En el caso que nos ocupa la única motivación de las elevadas penas impuestas es " teniendo en cuenta las circusntancias concurrentes en la causa, antes analizadas, se considera adecuada la imposición al encausado de las penas solicitadas por el Ministerio Fiscal."

La argumentación subrayada, no cumple, desde ningún prisma constitucional, el deber de motivación de la pena , pues los arts 66 y ss CP, expresan, con suma claridad, los parametros que guían el arbitrio judicial en esta delicadisima labor: la existencia de circunstancias accidentales, la gravedad del delito y las personales del reo. No sirviendo la mera referencia a las circunstancias concurrentes no explicitadas .

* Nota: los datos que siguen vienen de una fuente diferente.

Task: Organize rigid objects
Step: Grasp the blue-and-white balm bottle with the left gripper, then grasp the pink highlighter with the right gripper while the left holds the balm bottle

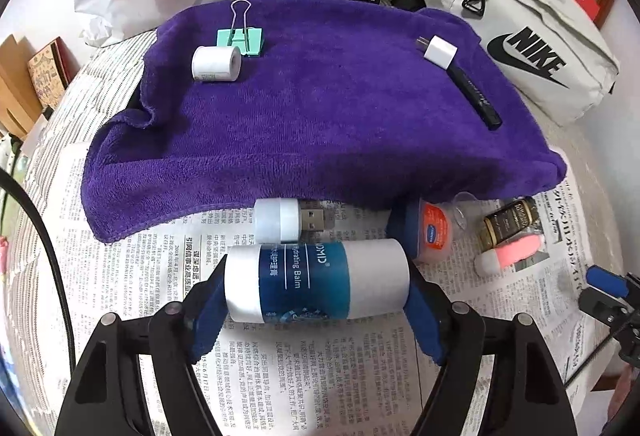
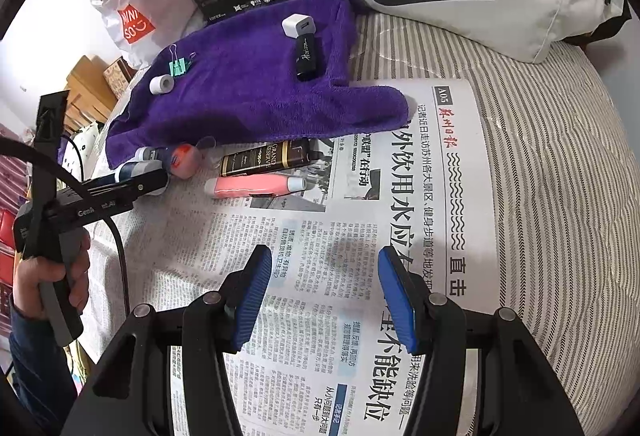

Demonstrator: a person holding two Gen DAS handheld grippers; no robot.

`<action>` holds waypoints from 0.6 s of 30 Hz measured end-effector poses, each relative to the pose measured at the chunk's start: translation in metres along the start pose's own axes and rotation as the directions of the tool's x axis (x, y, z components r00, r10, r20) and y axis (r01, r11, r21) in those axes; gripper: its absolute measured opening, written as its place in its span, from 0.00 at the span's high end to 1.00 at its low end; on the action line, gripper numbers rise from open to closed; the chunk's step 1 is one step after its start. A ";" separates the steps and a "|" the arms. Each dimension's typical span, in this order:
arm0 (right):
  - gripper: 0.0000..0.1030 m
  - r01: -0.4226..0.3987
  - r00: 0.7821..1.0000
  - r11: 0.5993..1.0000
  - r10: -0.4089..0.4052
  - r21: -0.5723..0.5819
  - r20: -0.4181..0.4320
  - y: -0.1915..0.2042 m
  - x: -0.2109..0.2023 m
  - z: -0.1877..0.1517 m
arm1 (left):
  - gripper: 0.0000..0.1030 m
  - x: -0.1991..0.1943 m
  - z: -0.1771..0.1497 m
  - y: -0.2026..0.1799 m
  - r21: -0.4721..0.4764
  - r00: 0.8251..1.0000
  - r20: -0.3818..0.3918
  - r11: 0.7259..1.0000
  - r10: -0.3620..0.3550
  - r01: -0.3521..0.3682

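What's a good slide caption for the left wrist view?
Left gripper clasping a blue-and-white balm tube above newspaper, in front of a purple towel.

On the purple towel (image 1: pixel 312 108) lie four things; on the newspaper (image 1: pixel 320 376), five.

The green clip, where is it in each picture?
Left wrist view: green clip sits top left of middle, on the purple towel, touching the white roll.
Right wrist view: it shows small, upper left, on the towel's far corner.
Shared landmark: the white roll, just in front of it.
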State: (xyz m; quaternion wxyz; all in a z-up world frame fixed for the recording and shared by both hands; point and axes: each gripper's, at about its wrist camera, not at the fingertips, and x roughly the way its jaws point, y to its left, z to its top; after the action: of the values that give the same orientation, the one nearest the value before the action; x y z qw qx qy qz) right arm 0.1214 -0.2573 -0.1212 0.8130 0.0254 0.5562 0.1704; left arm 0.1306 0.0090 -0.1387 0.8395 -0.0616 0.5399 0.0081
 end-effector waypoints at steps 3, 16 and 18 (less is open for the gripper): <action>0.47 0.001 1.000 1.000 -0.001 -0.004 -0.003 0.005 0.003 0.002 | 0.26 -0.006 -0.004 0.005 0.018 1.000 0.008 1.000 -0.003 0.003; 0.47 -0.024 1.000 0.987 0.022 -0.157 -0.013 0.039 0.037 0.036 | 0.26 -0.016 -0.014 0.038 0.021 0.999 0.002 0.999 0.035 -0.035; 0.47 -0.048 0.999 0.981 0.045 -0.187 -0.019 0.041 0.042 0.043 | 0.26 -0.015 -0.018 0.042 0.012 1.000 -0.004 1.000 0.027 -0.027</action>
State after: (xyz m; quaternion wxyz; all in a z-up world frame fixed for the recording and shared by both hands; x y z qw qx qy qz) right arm 0.1637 -0.1993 -0.1327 0.8036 -0.0396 0.5426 0.2413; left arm 0.1048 0.0494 -0.1366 0.8384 -0.0491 0.5426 0.0161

En consecuencia, la ausencia de motivación determina la estimación parcial del recurso y la rebaja de las penas impuestas al mínimo legal, privación del permiso de conducir vehiíulos a motor y ciclomotores durante un año y un dia, y multa de seis meses.

En cuanto a la determinación concreta del importe de la pena de multa, diremos, en primer lugar, que queda afectada por el mismo deber de motivación que el resto de la pena, pero además debe señalarse que la argumentación relativa a este punto exige unos presupuestos concretos: de acuerdo con el art. 50,5º CP se fija en cuanto a la cuota-multa concreta exclusivamente por la situación económica del interesado.

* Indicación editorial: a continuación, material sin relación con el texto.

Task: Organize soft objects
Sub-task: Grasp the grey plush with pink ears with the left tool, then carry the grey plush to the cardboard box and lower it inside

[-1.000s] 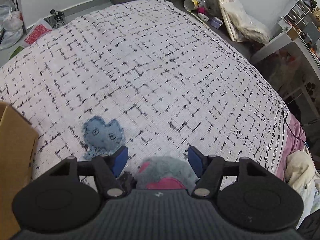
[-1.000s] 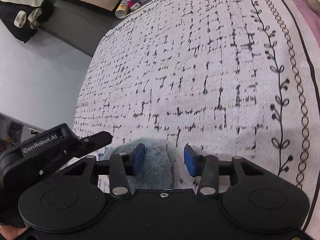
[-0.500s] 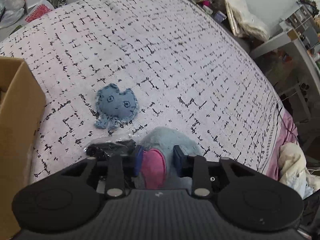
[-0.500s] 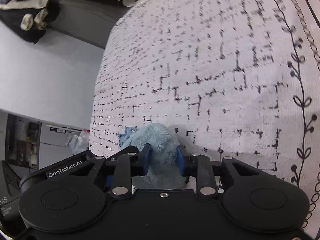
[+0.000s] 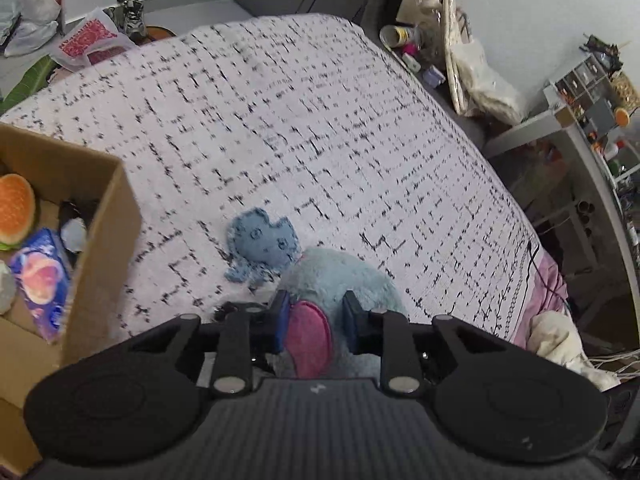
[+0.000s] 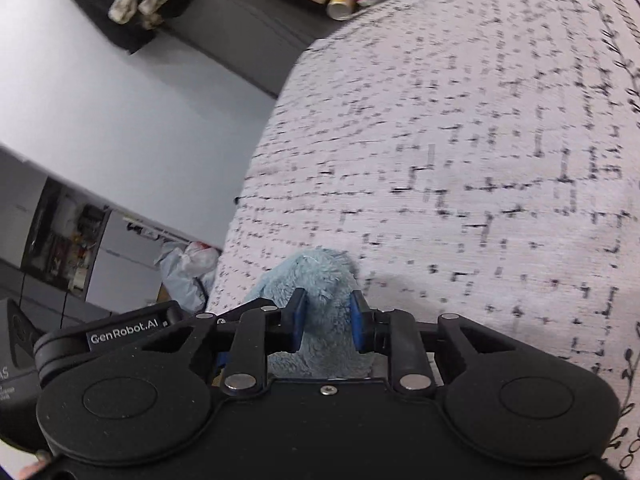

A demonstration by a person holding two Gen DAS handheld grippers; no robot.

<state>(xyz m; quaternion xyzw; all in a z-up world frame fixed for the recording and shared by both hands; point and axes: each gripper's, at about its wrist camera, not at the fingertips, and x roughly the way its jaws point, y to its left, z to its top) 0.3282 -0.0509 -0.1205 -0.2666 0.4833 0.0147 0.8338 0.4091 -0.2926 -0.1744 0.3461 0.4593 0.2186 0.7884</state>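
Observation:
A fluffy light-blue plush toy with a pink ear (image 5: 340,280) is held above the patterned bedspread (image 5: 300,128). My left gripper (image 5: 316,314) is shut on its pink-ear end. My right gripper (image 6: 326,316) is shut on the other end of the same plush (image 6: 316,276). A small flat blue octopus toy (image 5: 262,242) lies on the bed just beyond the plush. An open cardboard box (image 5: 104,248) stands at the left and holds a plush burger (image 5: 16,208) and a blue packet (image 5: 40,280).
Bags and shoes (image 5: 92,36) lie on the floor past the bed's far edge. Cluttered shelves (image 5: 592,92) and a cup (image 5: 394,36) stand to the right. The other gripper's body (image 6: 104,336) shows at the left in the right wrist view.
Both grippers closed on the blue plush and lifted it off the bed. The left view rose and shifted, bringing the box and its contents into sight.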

En el caso concreto, no conocemos la situación económica del recurrente, aunque si que conducía el vehículo de su propiedad, de modo que, conforme a reiterada doctrina legal, no conociendose tampoco que se encuentre en situación de indigencia, procede imponerle la cuota día de doce euros.

QUINTO.- De acuerdo con lo dispuesto en los artículos 239 y siguientes de la L.E.Cr., se declaran de oficio las costas de esta instancia.

Vistos los artículos citados y demás de general y pertinente aplicación,

Fallo

Que estimando, en parte, el recurso de apelación interpuesto por la representación legal de Desiderio contra la sentencia dictada el día 5 de Diciembre de 2.022 por el Juzgado de lo Penal nº 1 de los de Barakaldo, debemos revocar dicha resolución en lo relativo a las penas impuestas, que debe quedar como sigue: pena de SEIS MESES DE MULTA a razón de doce euros por día, con aplicacion del art. 53 CP en caso de impago, además de la privación del derecho a conducir vehículos a motor durante un año y un dia.

Con declaración de oficio de las costas causadas en esta alzada.

Contra esta sentencia únicamente cabe interponer recurso de casación por infracción de ley ante la Sala Segunda del Tribunal Supremo, conforme a lo dispuesto en los art. 847,1-2 b y 849 de la Ley de Enjuiciamiento Criminal.

Devuélvanse los autos originales al Juzgado de procedencia, con testimonio de esta Sentencia, para su conocimiento y cumplimiento.

Así, por esta nuestra Sentencia, de la que se llevará certificación al Rollo de Sala y se anotará en los Registros correspondientes lo pronunciamos, mandamos y firmamos.

La difusión del texto de esta resolución a partes no interesadas en el proceso en el que ha sido dictada solo podrá llevarse a cabo previa disociación de los datos de carácter personal que el mismo contuviera y con pleno respeto al derecho a la intimidad, a los derechos de las personas que requieran un especial deber de tutela o a la garantía del anonimato de las víctimas o perjudicados, cuando proceda.

Los datos personales incluidos en esta resolución no podrán ser cedidos, ni comunicados con fines contrarios a las leyes.